Por suerte, nadie de los allí presentes tuvo que pasar por el trago de ver
mi cadáver. Pienso que realmente ni me vieron antes. El impacto fue tan brutal
que me desplazó unos quince metros y caí en una zanja a la que un camión
hormigonera arrojaba hormigón para taparla. Gritaron a los obreros que parasen,
pero era demasiado tarde. Los dos metros de profundidad de la zanja —por no más
de seis de largo— quedaron rápidamente cubiertos de hormigón H30, un tipo de
hormigón rápido con un preparado acelerado que en dos horas fragua. Para cuando
llegase el juez de guardia a levantar el cadáver, ya sería parte indisoluble de
la zanja que había en un tramo de la calzada.
—¿Qué ha ocurrido?
Las versiones eran tan contradictorias...
—Nos ha parecido ver...
—Creo que hemos visto...
—No sé...
—Igual solo ha sido una aparición —determinaron todos.
El autobús continuó su marcha. Los obreros continuaron con la obra, a la que
solo le faltaban dos días para acabarla, so pena de ser sancionados por no
terminarla en el tiempo requerido.
La mujer que me habló —sí, aquella que me dijo si me conocía de algo—
bromeaba con sus amigas:
—Os dije que no tomáramos más gin tonic.
—Tan solo han sido cuatro o cinco los que nos hemos tomado —dijo otra.
—Pues ya habéis visto cómo hemos acabado: viendo visiones.

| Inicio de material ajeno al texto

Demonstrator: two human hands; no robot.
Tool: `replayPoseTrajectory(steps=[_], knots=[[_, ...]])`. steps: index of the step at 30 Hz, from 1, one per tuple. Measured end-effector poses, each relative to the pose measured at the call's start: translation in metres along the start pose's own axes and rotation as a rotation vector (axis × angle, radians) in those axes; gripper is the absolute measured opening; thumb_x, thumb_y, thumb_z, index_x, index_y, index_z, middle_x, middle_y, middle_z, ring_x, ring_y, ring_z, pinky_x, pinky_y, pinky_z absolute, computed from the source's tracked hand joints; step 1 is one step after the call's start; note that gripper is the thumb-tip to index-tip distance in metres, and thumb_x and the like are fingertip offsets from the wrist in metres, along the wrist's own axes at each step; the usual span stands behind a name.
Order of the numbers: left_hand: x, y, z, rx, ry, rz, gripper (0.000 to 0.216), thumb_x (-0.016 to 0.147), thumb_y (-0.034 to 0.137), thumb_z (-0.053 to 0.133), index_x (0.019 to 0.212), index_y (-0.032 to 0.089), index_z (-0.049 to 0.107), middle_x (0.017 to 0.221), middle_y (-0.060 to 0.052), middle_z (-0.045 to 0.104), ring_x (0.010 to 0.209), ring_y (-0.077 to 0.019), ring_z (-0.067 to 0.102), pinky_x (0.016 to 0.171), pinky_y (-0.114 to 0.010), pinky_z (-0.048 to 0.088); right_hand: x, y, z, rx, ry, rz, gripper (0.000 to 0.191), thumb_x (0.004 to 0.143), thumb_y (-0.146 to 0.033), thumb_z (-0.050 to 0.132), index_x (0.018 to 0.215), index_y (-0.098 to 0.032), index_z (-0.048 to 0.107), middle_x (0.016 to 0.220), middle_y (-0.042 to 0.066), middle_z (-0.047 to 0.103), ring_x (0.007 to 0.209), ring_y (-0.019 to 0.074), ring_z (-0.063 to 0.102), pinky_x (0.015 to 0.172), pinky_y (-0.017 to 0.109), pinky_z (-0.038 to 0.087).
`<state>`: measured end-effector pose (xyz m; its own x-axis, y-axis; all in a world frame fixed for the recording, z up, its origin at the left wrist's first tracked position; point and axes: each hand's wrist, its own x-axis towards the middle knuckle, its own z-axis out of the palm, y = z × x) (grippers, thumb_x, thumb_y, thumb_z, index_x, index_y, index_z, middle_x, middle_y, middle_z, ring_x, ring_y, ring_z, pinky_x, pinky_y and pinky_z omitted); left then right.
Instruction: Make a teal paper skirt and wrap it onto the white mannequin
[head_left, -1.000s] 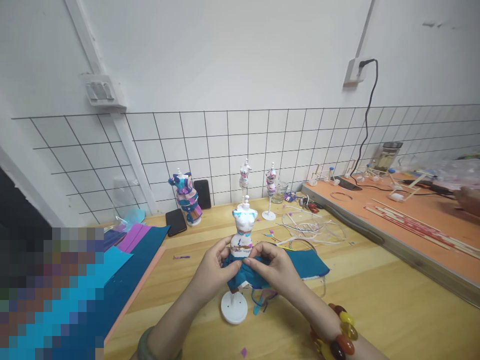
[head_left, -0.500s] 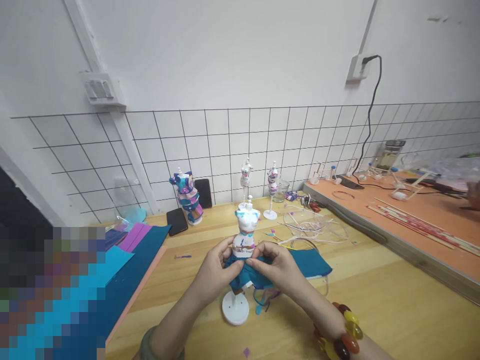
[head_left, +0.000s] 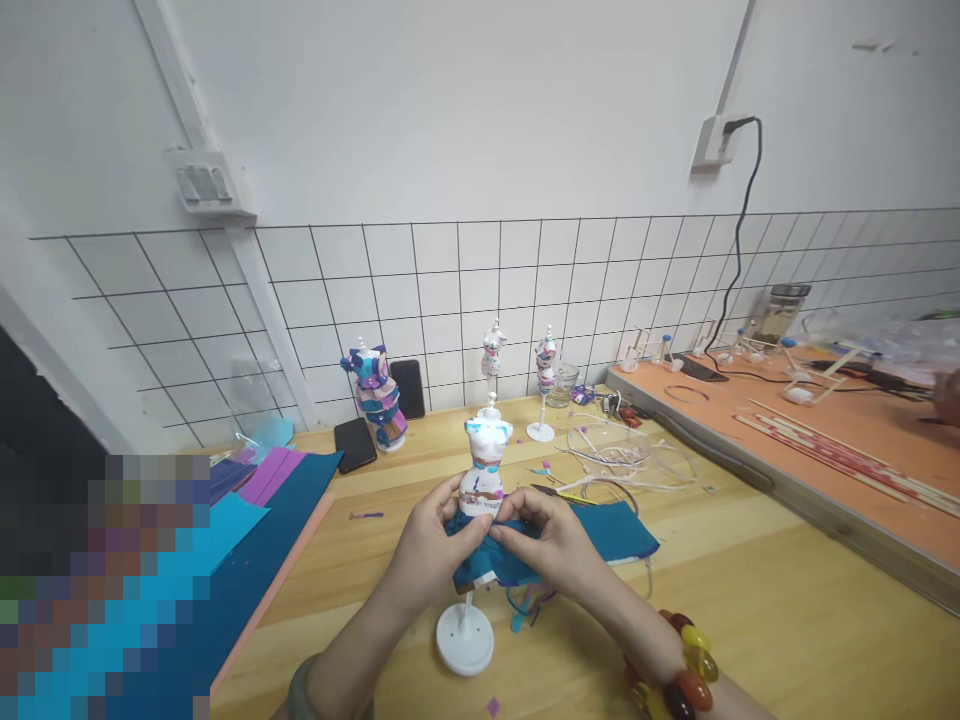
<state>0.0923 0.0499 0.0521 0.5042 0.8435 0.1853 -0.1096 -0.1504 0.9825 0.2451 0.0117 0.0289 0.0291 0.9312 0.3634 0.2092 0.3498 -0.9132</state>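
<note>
A small white dress-form mannequin (head_left: pixel 486 462), marked with patches of blue, brown and pink, stands on a round base in front of me. Around its hips a teal strip (head_left: pixel 624 530), which could be cloth or crepe paper, is gathered; its free end extends right beyond my right hand. My left hand (head_left: pixel 431 540) curls round the hip from the left, thumb pressing the strip at the front. From the right, my right hand (head_left: pixel 551 540) pinches the strip close beside that thumb. Some fingertips are hidden behind the mannequin and strip.
A dressed mannequin (head_left: pixel 377 395) and two black phones (head_left: pixel 355 445) are at the back left; two small mannequins (head_left: pixel 546 375) stand behind. Scissors (head_left: pixel 562 494) lie near loose cords (head_left: pixel 622 450). Coloured sheets (head_left: pixel 289 520) cover the left. An orange board (head_left: pixel 787 420) is right.
The mannequin and both hands have shifted slightly left, and its base is nearer me. The strip's lower edge has been spread flatter at the front. Both hands keep their grip.
</note>
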Motion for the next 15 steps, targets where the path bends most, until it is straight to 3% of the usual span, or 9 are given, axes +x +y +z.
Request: replayPoseTrajectory(steps=[7, 11, 15], knots=[[0.0022, -0.0028, -0.0020, 0.039, 0.048, -0.097, 0.070, 0.071, 0.022, 0.064, 0.131, 0.007, 0.031, 0.112, -0.017, 0.064, 0.100, -0.0253, 0.060, 0.084, -0.035, 0.047, 0.0018, 0.0039, 0.0042, 0.027, -0.005, 0.021, 0.016, 0.072, -0.029, 0.065, 0.071, -0.018, 0.054, 0.069, 0.001, 0.062, 0.065, 0.0134, 0.058, 0.061, 0.024, 0.046], [0.0014, -0.0002, -0.0012, 0.039, 0.060, -0.056, 0.061, 0.071, 0.019, 0.063, 0.127, 0.009, 0.039, 0.118, -0.016, 0.061, 0.106, -0.0240, 0.057, 0.090, -0.034, 0.044, 0.0013, 0.0027, 0.0039, 0.037, -0.013, 0.026, 0.020, 0.073, -0.033, 0.065, 0.071, -0.018, 0.053, 0.070, 0.001, 0.062, 0.066, 0.0139, 0.058, 0.062, 0.025, 0.046], [0.0002, 0.0026, -0.0019, 0.065, 0.014, 0.018, 0.038, 0.073, 0.019, 0.062, 0.111, 0.014, 0.055, 0.114, -0.011, 0.064, 0.104, -0.0241, 0.058, 0.087, -0.032, 0.045, 0.0004, -0.0003, 0.0006, 0.038, -0.026, 0.026, 0.020, 0.075, -0.036, 0.063, 0.075, -0.018, 0.055, 0.074, 0.002, 0.062, 0.070, 0.0147, 0.059, 0.065, 0.026, 0.047]])
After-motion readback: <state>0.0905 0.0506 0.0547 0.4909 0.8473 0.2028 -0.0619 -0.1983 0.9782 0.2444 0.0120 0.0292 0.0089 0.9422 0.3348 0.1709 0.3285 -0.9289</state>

Al pasar por la puerta de un concurrido pub, la estridente música que había
en su interior dejaba oír fuera nítidamente la letra de una canción. El rictus
de una de ellas se volvió totalmente lívido, siendo desapercibido por sus
amigas, que tarareaban la misma:
—Entremos, tomemos una última copa antes de marcharnos a casa —dijo esta,
recomponiendo su cara, forzando una enorme sonrisa—. Hay que seguir bebiendo
hasta que la realidad se confunda con la imaginación.